Aku tahu ini bulan April. Dimana
hujan akan mengucapkan selamat tinggal pada tanah. Dimana selimut-selimut tebal
mulai akan ditanggalkan, diganti baju singlet tipis. Anak-anak penjaja payung
di depan pelataran Mall Ciputra akan menidurkan payung-payung mereka dan
mungkin kembali ke perempatan . Seorang petani berdiri di tengah hamparan padi
menguning di April ini. “Selamat datang musim kemarau”, begitu ujarnya. Suatu
titik batas yang memang setiap tahun sudah membuatnya terbiasa dengan transisi.
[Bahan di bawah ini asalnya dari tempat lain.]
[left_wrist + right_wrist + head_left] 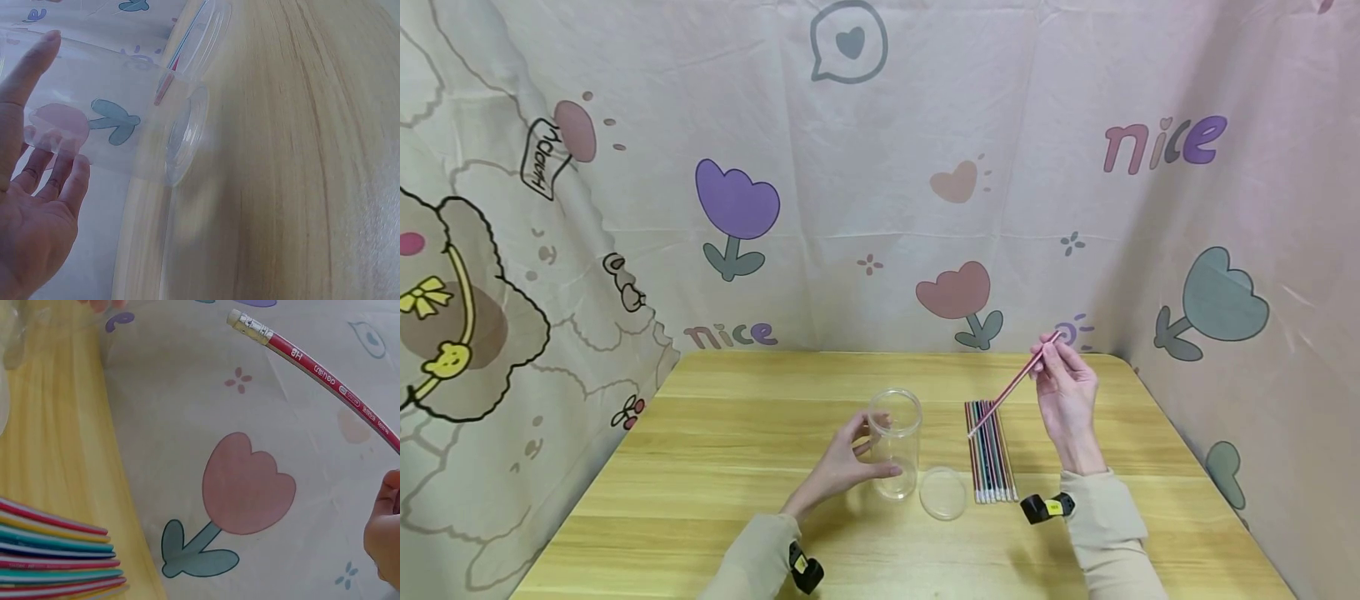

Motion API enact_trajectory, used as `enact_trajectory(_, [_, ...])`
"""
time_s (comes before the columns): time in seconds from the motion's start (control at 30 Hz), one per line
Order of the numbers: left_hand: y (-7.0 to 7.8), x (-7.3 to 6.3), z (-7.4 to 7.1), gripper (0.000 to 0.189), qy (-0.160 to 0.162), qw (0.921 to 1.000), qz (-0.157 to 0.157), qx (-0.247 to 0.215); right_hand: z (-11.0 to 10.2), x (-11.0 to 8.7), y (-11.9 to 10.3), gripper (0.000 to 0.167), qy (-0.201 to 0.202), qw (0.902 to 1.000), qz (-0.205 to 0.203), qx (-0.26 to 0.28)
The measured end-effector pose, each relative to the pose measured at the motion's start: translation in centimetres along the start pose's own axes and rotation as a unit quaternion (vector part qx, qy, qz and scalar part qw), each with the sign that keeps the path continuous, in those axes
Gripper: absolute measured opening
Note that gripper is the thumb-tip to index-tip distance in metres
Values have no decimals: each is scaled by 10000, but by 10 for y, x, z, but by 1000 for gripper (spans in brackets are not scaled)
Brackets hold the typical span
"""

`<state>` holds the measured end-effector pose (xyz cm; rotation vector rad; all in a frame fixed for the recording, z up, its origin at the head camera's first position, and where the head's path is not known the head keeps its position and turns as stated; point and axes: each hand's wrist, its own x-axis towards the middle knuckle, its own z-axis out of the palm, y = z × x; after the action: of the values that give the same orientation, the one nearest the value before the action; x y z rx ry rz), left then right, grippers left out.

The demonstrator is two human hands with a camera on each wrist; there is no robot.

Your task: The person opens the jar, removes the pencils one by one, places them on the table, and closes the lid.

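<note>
A tall clear plastic jar (901, 450) stands upright on the table with its open mouth up. My left hand (841, 465) holds it from the left side, thumb and fingers on either side of the wall, as the jar (106, 119) in the left wrist view also shows. Raised above the table on the right, my right hand (1066, 392) pinches a red pencil (1017, 383) near one end. The pencil slants down to the left, its eraser end (250, 326) away from the hand. Below it lies a row of several coloured pencils (992, 458), side by side.
A round clear lid (943, 493) lies flat between the jar and the pencil row. The wooden table (722, 467) meets a printed cloth backdrop (850, 167) at the back and sides. Both sleeves carry a black wrist camera.
</note>
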<state>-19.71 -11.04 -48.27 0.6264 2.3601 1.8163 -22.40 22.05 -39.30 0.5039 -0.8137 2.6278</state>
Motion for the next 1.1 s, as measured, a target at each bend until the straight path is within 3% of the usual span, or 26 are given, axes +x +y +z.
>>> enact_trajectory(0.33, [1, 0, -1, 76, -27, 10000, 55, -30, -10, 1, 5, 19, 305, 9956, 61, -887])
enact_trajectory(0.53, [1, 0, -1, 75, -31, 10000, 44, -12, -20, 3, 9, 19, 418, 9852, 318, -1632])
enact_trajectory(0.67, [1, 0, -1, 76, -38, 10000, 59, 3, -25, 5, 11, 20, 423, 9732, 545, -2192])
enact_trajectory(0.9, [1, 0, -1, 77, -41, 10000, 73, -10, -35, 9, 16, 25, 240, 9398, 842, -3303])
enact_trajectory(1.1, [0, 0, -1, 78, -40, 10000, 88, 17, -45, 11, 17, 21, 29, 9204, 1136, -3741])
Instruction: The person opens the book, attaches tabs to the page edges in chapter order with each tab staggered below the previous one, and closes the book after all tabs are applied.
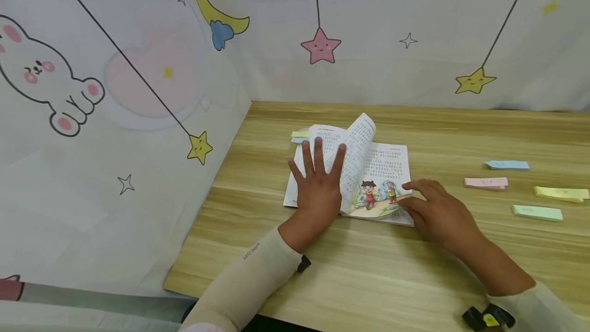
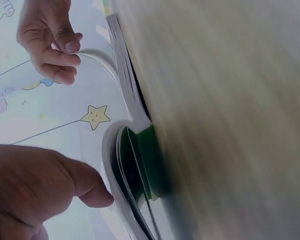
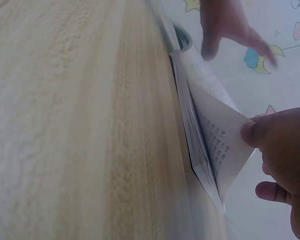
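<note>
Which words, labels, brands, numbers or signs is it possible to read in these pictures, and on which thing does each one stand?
No text can be read with certainty.
Book: lines of print on the pages, too small or blurred to read.
Left sleeve: a short dark lettering, too small to read surely.
Blue strip, pink strip, yellow strip, green strip: any marks are too faint to read.
</note>
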### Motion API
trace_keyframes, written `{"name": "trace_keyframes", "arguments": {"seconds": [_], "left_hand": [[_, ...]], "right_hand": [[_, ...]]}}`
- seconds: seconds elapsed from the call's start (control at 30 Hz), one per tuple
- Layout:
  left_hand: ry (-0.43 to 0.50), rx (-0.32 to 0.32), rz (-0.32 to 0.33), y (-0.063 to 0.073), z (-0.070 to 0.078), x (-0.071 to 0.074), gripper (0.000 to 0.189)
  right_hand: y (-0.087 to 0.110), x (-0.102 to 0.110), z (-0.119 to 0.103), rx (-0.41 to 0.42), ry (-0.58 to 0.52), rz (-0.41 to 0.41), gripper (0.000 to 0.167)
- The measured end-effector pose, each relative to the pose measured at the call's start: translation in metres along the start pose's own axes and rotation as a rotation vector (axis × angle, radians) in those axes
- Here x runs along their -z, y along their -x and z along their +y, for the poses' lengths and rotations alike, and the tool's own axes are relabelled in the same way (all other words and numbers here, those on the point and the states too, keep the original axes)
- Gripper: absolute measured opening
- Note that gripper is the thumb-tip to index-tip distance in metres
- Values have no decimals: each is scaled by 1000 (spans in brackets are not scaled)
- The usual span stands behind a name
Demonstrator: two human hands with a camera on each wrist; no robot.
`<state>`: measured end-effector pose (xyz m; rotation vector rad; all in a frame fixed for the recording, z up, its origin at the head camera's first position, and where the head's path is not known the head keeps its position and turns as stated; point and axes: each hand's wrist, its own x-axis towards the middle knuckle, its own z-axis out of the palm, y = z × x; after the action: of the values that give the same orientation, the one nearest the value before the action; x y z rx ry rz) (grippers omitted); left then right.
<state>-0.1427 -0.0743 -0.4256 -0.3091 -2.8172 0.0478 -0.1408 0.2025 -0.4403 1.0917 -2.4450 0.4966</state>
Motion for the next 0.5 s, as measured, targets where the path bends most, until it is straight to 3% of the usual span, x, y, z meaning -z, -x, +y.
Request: {"name": "trace_keyframes", "arguments": {"seconds": [0.13,0.2,0.27,0.43,0.5], "left_hand": [[6,-269,-134,2,-2,5,41],[26,-337,-183,4,-1,6,22],[36,-314,-203,6,1,6,23],[34,-172,-258,9,5,6,70],[37,-153,-288,9,5,5,76]], "right_hand": [[-1,1,-1,-17,14,23,27],[-3,0,-2,-18,15,40,24],[-5,-1,-3,-15,14,52,22],[-9,-1,-6,-31,9,45,24],[-10,-1,-7,-46,6,39,26]]}}
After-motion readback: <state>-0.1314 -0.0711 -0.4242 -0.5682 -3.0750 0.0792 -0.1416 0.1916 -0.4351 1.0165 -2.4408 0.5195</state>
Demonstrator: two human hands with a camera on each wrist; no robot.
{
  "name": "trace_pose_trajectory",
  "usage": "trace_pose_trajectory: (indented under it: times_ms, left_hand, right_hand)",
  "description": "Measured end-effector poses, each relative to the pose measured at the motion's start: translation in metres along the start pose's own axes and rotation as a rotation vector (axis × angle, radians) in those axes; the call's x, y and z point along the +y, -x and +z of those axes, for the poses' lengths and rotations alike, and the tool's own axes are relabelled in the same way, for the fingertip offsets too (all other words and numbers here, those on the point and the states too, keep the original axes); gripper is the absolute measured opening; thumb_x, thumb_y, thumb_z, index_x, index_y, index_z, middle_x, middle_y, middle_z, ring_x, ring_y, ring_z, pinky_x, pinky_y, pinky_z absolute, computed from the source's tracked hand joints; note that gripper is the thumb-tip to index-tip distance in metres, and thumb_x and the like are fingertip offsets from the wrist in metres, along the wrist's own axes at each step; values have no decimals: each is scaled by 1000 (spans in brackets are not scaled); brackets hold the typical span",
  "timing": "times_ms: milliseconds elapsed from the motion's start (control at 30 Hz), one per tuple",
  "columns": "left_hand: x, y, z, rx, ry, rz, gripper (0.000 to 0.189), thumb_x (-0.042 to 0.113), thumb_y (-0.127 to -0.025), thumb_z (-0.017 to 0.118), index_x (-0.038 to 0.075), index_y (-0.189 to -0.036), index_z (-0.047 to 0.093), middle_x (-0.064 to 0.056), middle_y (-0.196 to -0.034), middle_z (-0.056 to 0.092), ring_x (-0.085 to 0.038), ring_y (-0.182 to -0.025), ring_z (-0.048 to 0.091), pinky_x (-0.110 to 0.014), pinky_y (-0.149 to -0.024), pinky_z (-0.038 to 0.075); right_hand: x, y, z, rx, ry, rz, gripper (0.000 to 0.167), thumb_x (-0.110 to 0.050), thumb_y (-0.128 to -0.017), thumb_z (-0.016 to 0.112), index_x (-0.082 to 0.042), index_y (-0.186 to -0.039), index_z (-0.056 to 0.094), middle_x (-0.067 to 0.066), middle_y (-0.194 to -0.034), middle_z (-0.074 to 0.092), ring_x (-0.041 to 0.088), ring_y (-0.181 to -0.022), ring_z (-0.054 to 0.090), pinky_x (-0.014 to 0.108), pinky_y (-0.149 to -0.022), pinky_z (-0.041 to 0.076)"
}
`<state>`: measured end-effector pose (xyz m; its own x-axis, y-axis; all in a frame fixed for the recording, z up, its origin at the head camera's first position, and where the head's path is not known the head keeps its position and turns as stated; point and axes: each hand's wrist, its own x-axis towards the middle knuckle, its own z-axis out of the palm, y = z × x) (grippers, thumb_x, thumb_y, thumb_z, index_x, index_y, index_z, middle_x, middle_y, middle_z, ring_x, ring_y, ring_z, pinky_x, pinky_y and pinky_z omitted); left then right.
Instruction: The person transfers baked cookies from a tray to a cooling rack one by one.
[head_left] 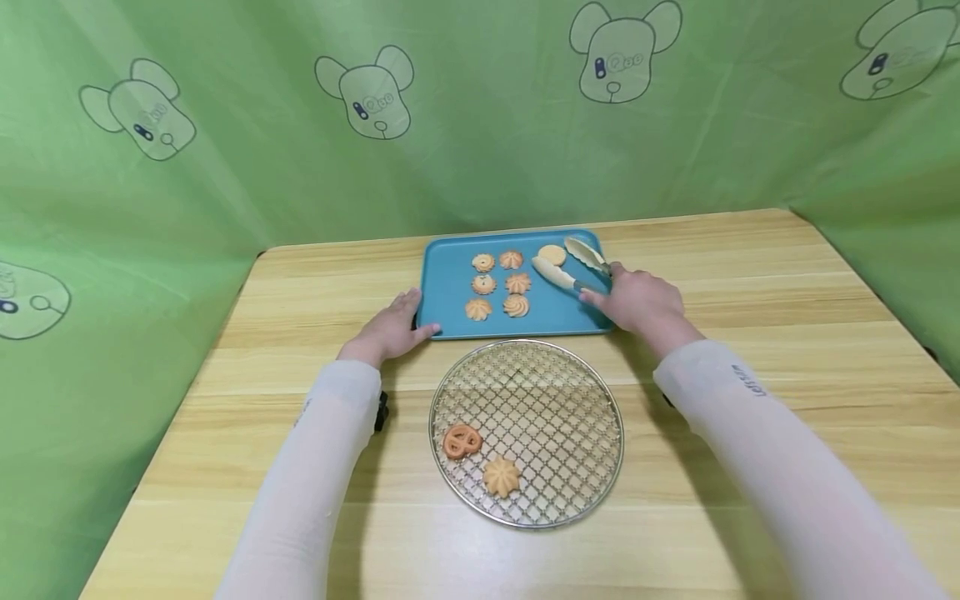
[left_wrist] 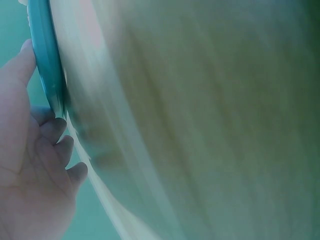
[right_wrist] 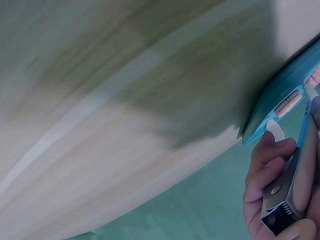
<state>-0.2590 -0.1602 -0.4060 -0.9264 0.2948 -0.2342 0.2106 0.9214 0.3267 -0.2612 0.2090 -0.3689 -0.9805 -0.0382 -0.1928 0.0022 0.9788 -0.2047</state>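
The left hand (head_left: 392,332) rests on the near left corner of the blue tray (head_left: 442,293). Its fingers curl a little round the edge, so it looks like it is keeping the tray from sliding.

On the tray sit six small swirly cookies (head_left: 498,285) in two rows, and one flat round cookie (head_left: 552,254) at the back.

The right hand (head_left: 637,300) holds a pair of tongs (head_left: 568,265) by the handle end, fingers wrapped round them. The tong arms are spread wide, one on each side of the round cookie, and nothing is between them yet.

It looks like the cookies are being moved one at a time. The next move needs the tongs to close gently on the round cookie so it does not crack.

In front of the tray lies a round wire rack (head_left: 570,433). It has a pretzel cookie (head_left: 461,441) and a flower cookie (head_left: 501,477) on it.

All of this sits on a light wooden table (head_left: 787,333). A green cloth (head_left: 225,167) with cartoon mouse heads hangs behind and at both sides.
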Motion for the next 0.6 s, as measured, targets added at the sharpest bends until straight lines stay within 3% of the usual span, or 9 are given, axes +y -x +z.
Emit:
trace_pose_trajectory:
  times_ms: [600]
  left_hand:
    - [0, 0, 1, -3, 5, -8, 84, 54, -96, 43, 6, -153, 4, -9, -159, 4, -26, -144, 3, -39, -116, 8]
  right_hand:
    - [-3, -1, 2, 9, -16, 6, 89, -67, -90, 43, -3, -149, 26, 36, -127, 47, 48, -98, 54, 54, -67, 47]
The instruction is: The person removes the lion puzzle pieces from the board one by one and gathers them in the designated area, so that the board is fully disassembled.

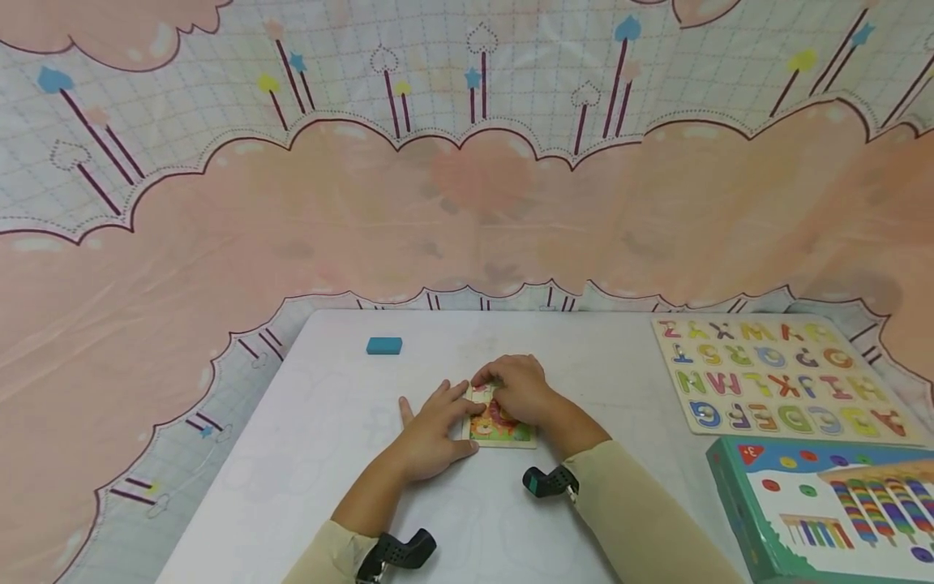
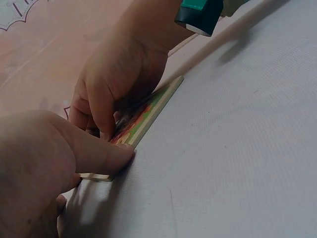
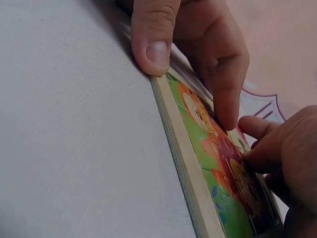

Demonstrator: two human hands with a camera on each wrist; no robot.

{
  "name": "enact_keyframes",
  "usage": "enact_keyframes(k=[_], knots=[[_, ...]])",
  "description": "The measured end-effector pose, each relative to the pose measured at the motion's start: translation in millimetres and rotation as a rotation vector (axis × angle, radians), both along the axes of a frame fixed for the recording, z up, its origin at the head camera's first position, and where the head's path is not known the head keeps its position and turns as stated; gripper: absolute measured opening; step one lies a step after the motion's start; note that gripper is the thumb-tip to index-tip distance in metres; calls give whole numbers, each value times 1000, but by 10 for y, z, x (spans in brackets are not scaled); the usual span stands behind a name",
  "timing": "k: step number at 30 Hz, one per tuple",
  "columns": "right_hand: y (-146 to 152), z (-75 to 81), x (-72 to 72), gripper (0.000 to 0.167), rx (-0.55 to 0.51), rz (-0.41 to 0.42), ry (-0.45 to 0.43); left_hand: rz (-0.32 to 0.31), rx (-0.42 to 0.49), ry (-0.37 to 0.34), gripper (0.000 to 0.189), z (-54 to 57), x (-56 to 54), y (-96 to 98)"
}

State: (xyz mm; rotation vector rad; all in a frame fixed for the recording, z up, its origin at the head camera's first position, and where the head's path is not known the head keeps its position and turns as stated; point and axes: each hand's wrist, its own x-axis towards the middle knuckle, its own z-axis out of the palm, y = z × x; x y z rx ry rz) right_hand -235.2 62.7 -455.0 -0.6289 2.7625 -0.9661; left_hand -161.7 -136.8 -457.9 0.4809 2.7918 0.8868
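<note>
A small wooden jigsaw puzzle [image 1: 503, 435] lies flat on the white table, with a colourful cartoon picture inside its pale frame. My left hand [image 1: 429, 442] holds its left side: the thumb [image 3: 157, 57] presses the near corner, and the index finger reaches onto the picture. Over the far part of the puzzle, my right hand [image 1: 520, 389] has its bent thumb and index finger [image 3: 255, 126] close together on a pale puzzle piece [image 3: 239, 143]. The right hand hides much of the picture's far side in the head view. Whether that piece is seated or raised, I cannot tell.
A blue block [image 1: 383, 346] sits near the table's far edge, left of the puzzle. On the right lies a wooden alphabet board [image 1: 777, 401] with coloured letters. Nearer, a green and white toy box [image 1: 824, 519] stands at the table's right side. A patterned cloth [image 1: 438, 219] hangs behind.
</note>
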Motion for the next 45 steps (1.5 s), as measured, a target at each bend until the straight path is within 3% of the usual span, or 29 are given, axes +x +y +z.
enact_keyframes(k=[10, 21, 31, 36, 45], knots=[[14, -8, 12, 35, -47, -4, -14, -18, -8, 10, 51, 12, 16, 8], [19, -57, 30, 16, -113, -4, 28, -21, -13, 26, 50, -31, 28, 4], [6, -26, 45, 14, -66, 18, 55, -21, -12, 29, 50, -33, 41, 12], [3, -9, 46, 14, -90, 2, 29, -26, -8, 29, 50, -46, 44, 16], [86, 37, 27, 17, -316, -94, -138, -18, -12, 22, 49, -70, 59, 1]])
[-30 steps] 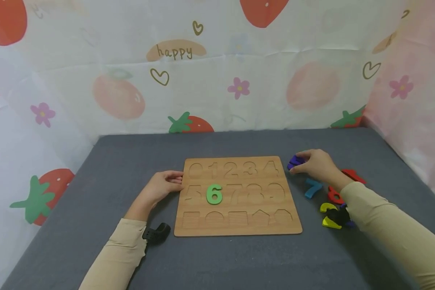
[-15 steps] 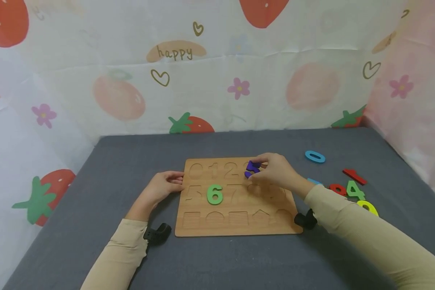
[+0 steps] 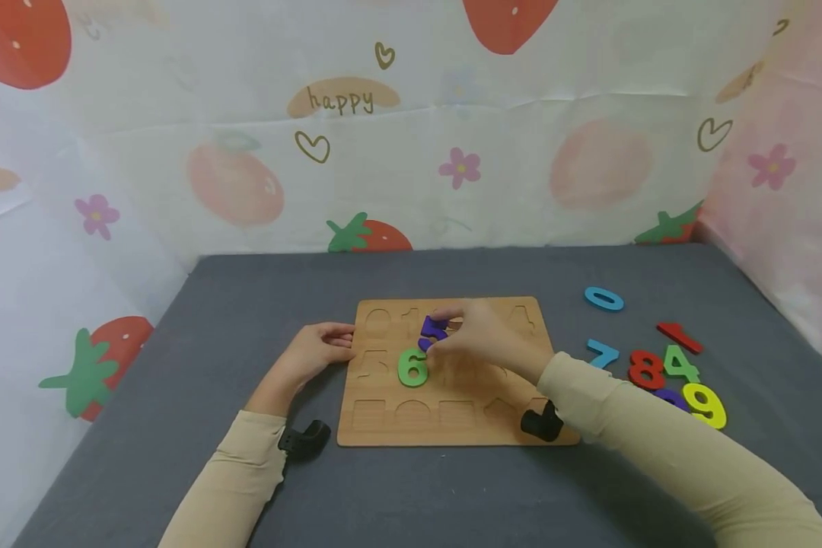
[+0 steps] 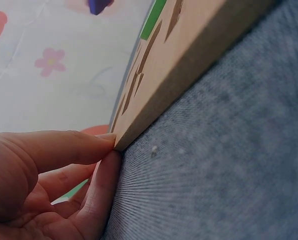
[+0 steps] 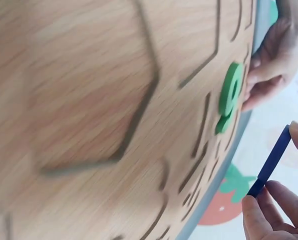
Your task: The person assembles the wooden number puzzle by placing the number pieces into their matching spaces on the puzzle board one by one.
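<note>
My right hand [image 3: 482,335] pinches a purple number 5 [image 3: 433,332] between thumb and fingers, over the upper middle of the wooden number puzzle board [image 3: 459,435]. In the right wrist view the purple 5 [image 5: 273,160] is seen edge-on, raised off the board. My left hand [image 3: 315,352] holds the board's left edge, thumb and fingertips right at the wood [image 4: 154,107] in the left wrist view. A green 6 [image 3: 412,368] sits on the board's middle row, just below the purple 5. The right hand hides several of the number recesses.
Right of the board lie a blue 0 [image 3: 603,299], a blue 7 [image 3: 602,354], a red 8 [image 3: 647,370], a red 1 [image 3: 680,337], a green 4 [image 3: 681,364], a yellow 9 [image 3: 705,405] and a partly hidden purple piece [image 3: 671,398]. A printed curtain [image 3: 493,221] stands behind the table.
My right hand has carried the purple 5 leftward from the table at right to over the board, near the green 6. The left hand has stayed at the board's left edge.
</note>
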`<state>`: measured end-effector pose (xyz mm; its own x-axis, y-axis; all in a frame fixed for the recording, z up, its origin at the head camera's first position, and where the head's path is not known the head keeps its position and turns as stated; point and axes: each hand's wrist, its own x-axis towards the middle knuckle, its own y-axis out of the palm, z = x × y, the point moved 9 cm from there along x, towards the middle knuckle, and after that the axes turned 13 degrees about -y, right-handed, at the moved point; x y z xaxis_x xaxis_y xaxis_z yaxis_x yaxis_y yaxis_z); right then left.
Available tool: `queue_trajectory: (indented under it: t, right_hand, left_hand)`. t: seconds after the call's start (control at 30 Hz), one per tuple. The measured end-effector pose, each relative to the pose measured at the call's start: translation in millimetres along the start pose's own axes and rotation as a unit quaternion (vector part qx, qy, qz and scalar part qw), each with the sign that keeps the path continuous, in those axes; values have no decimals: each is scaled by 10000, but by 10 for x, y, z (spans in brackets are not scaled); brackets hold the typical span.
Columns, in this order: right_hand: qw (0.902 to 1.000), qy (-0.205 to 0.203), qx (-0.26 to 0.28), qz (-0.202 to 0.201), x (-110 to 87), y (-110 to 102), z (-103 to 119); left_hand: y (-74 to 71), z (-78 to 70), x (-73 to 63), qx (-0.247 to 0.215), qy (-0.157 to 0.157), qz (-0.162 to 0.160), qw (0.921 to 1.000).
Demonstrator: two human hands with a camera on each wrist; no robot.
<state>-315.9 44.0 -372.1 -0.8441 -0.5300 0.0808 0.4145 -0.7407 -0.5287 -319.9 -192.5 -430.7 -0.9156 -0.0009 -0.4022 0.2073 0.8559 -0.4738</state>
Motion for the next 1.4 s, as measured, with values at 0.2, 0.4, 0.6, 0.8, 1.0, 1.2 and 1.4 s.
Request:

Semua berganti dan mengikuti siklus yang diciptakan. Hujan berganti panas- pagi
berganti malam, dengan segala yang dibawanya. Barangsiapa yang tidak pernah
siap dengan transisi musim, akan terbuang dari putaran zaman. Barang siapa yang
tidak siap dengan perubahan, akan merana. Begitu juga denganku, aku harus siap.
Mas Transisi juga sedang
menghampiriku**
Kaka Slank pagi
ini menyapaku merdu. Kali ini musik yang menjadi orang pertama yang menyapaku
setelah kau pergi. Aku bahkan tak pernah tahu kalau aku menyimpan sesal yang
mendalam atas perbuatanku. Aku ingin kau datang. Tetapi seketika aku sadar,
bahwa aku sedang menyiapkan sengsara di hidupmu. Sadar akan itu, lebih baik
kiranya kalau aku menjauh saja. Mudah-mudahan kau membenciku dengan segala
kesalahanku. Itu lebih baik kupikir. Entah bisikan darimana yang bilang bahwa
kau bergelimang air mata. Disesaki kesedihan yang tak kuketahui seberapa dalam
dasarnya. Aku hanya tahu, kau masih sakit hati. Ini pula yang membuatku tambah
kokoh, bahwa kau lebih baik tanpa aku. Semua orang tahu bahwa kita tak akan
mungkin bersatu. Apalagi di negara yang meletakkan ayat-ayat agama dan norma di
depan bibir mereka. Bukan pada otak dan hatinya. Dan kau tahu, Socrates mati
juga karena tirani mayoritas itu.
Meskipun kataku kau lebih baik
tanpaku, aku tahu kau merasa akan lebih baik denganku. Dua titik persilangan
yang memang harus kita letakkan di meja dialog. Bukan di ring tinju kehidupan.
Yang satu harus dijatuhkan untuk menang. Tetapi cinta memang lebih senang
berada dalam garis hitam putih. Kompromi lebih banyak selesai di dunia politik.
Padahal yang kita butuhkan adalah kompromi. Inti persoalannya, bagaimana
menjalani hubungan dengan Tuhan yang berbeda di negeri ini. Kenapa Titi Kamal
Bisa ? Dan Lidya Kandow sudah punya anak 3 dengan Jamal Mirdad. Berarti
kemungkinan itu tetap ada. Benar kemungkinan itu tetap ada, tetapi mari kita
dudukkan secara kausistik hubungan Titi, Lidya dengan kita. Setiap hubungan itu
unik, artinya tidak akan pernah ada kompleksitas yang benar-benar sama.
Setelah lama berdialog, bahkan
sesekali sempat terpleset ke ring tinju pergulatan. Aku menyerah. Kau putus asa
dengan keputusanku. Kubilang “ cinta tanpa harus memiliki”. Kau bilang “ cinta
harus memiliki”. Perdebatan itu kemudian senyap ditinggal hati yang sama-sama
remuk redam. Meja dialog yang basah karena air mata. Ditinggal sepasang kekasih
yang tak lagi menempuh jalan yang sama ketika pulang. Apakah memang cinta itu
bersekat ?. Bukankah Ken Arok Yang berkasta Sudra bisa saling mencintai dengan
Dedes yang Brahmana ?. Kini aku tahu sejarah juga mencatat tentang pengkotakan
cinta ke dalam sekat-sekat yang boleh dan tidak boleh. Cinta itu ternyata bukan
sesuatu yang bebas ditujukan kepada setiap makluk manusia. Cinta itu
diskriminatif.
Sore ini mungkin hujan terakhir di
bulan April, aku tak tahu apakah hujan ini datang untuk menghapus jejakmu. Aku
bingung hendak memayungi jejakmu agar tidak larut dibawa air. Ataukah kurela
saja agar jejak itu bisa kau jejakkan di hati yang lain ?.